(foto depositphotos)

di Franco Esposito

Un ribaltone o che cosa? Proprio bene non si capisce, non resta che affidarsi all’intuizione. Allora cos’è precisamente la rappresentazione andata in scena, con tanto di voto, sul budget Rai per il 2022? Meglio affidarsi ai fatti, le ipotesi non porterebbero da nessuna parte. E i fatti dicono che Partito Democratico e Movimento Cinque hanno dato l’avviso di sfratto all’amministratore delegato Carlo Fuertes, piazzato in Rai da Mario Draghi.

Una sorta di sentinella a guardia dell’azienda di Stato che funziona in una certa maniera. Male in tutti i sensi, secondo quelli che con la Rai ce l’hanno a morte. Io come tanti, ormai troppi. Siamo un popolo, facciamo popolo. Bene o meno, male o molto male, il budget Rai per il 2022 è stato approvato. Ma non all’unanimità. Tre consiglieri d’amministrazione – Francesca Bria, Alessandro Di Maio, Carlo Laganà – hanno contestato , i numeri presentati dall’ad Fuortes. Si sono espressi contro.
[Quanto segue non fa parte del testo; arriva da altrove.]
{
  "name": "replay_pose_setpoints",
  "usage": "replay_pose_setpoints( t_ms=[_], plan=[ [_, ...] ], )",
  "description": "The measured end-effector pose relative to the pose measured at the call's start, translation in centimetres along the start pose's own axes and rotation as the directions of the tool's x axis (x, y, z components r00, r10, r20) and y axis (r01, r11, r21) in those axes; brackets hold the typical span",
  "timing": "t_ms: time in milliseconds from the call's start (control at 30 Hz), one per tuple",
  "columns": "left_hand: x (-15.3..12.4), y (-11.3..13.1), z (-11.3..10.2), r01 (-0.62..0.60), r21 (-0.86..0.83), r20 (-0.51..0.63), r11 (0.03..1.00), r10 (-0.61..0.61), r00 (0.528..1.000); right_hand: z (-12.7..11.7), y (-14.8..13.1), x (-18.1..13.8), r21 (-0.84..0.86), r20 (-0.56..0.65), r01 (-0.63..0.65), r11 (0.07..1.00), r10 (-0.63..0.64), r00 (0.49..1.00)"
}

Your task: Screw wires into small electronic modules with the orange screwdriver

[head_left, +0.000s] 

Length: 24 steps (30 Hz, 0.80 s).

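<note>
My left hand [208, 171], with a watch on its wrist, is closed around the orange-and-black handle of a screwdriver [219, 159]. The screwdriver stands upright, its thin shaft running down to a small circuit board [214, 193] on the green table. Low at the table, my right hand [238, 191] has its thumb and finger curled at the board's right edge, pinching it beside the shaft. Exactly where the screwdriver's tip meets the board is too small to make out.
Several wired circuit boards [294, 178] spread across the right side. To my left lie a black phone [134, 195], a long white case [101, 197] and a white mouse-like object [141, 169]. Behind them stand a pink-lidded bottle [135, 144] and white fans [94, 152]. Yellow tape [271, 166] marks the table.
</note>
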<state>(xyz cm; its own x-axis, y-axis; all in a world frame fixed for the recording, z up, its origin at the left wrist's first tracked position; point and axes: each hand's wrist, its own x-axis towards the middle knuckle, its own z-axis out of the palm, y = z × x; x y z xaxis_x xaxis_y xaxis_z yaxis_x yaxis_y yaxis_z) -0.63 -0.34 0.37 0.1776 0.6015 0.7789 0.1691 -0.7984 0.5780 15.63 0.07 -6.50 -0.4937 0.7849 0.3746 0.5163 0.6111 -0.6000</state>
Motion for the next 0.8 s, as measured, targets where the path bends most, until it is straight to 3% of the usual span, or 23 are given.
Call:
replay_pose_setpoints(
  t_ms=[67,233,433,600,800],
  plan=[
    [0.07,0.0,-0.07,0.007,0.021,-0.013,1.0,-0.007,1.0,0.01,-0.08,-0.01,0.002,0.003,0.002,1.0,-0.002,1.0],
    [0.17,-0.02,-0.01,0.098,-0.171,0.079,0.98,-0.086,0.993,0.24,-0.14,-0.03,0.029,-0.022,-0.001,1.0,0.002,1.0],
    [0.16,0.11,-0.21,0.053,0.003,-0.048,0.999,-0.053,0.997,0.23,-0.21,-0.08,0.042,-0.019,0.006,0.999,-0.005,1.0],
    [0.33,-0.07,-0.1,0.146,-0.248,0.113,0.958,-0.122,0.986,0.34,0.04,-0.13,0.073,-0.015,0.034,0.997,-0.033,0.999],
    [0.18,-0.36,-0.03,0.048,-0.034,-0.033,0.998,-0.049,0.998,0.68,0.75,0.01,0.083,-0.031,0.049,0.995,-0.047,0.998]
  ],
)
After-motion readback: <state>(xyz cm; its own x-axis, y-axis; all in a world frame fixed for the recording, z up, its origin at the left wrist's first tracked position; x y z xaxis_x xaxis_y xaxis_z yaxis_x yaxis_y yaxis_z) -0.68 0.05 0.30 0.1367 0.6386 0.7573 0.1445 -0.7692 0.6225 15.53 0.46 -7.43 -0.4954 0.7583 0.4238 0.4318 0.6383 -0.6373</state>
Fuortes ha presentato un bilancio in pareggio, a fronte di una posizione finanziaria netta, -625 milioni. Il riflesso politico non è per nulla irrilevante. Al contrario, il dato è di un peso specifico forte. Si sono schierati contro Pd e M5S; i voti di Lega (Igor De Biase) e Forza Italia (Simone Agnes) hanno tenuto in sella l’amministratore delegato. Fuortes non aveva previsto il diniego di Pd e M5S, ma pare non si sia spaventato. L’avrebbe preso come una sorprendente, inattesa contrarietà.

Arrivato in Rai anche con la spinta dell’asse Zingaretti-Bettini, Fuortes avrebbe dovuto guidare l’azienda con una maggioranza draghiana. Tutti con lui, tranne Giorgia Meloni. Laddove alla luce dell’ultimo voto, sembra che possa contare solo sul centrodestra. Il segnale non è incoraggiante, tempoco positivo, alla vigilia dell’elezione del Presidente della Repubblica e del festival di Sanremo. La fiera della canzone è centrale da sempre nella vita della Rai.

“Se fossimo in Parlamento – osserva l’immancabile onnipresente Michele Anzaldi di Italia Viva – è come se due forze di maggioranza votassero contro la legge di Bilancio. Governo e premier cadrebbero un minuto dopo”. Anzandi chiede che i tre i consiglieri vadano in Commissione di Vigilanza a spiegare le ragioni del voto contrario. “Ritengo che non sia sia trattato di una bocciatura dell’ad, ma di una critica al taglio dell’informazione senza aver presentato un piano generale di rilancio”.

Gratta gratta, dall’interno viene fuori un altro problema. Messo in evidenza e in primo piano da Francesca Bria. “Il voto contrario è anche un invito a Fuortes di porre maggiore attenzione al rapporto con i sindacati”. Praticamente nullo, pare non ci sia nessuna relazione tra le parti. “Avendo votato contro il taglio di tg e sport, , non potevo dire sì al budget che proprio su quei tagli è basato”, spiega Laganà.

Il voto sul budget ha risentito della chiusura notturna dei Tg regionali. La battaglia su cui il, Pd si è schierato al fianco dell’Usigrai. E del malcontento dei democratici perchè, sempre alla Tgr, Alessandro Casarin, in quota Lega, sia riuscito a confermare come conduttore Roberto Pacchetti, anche lui molto vicino a Matteo Salvini: Mentre il Pd chiedeva un riequilibrio. Il M5S può ritenersi soddisfatto della rimozione di Giuseppe Carboni dalla direzione del Tg1, senza trovargli una nuova ricollocazione.

Permane oltretutto un evidente nervosismo all’interno della Rai. Il motivo? Il mancato rispetto della regola secondo cui un vice direttore non possa andare in video, Al Tg1 ci vanno tutti, a partire da Francesco Giorgino. Masticano amaro e non gradiscono al T2 e al Tg3. Nel mirino dei contestatori ora è finita anche Monica Maggioni.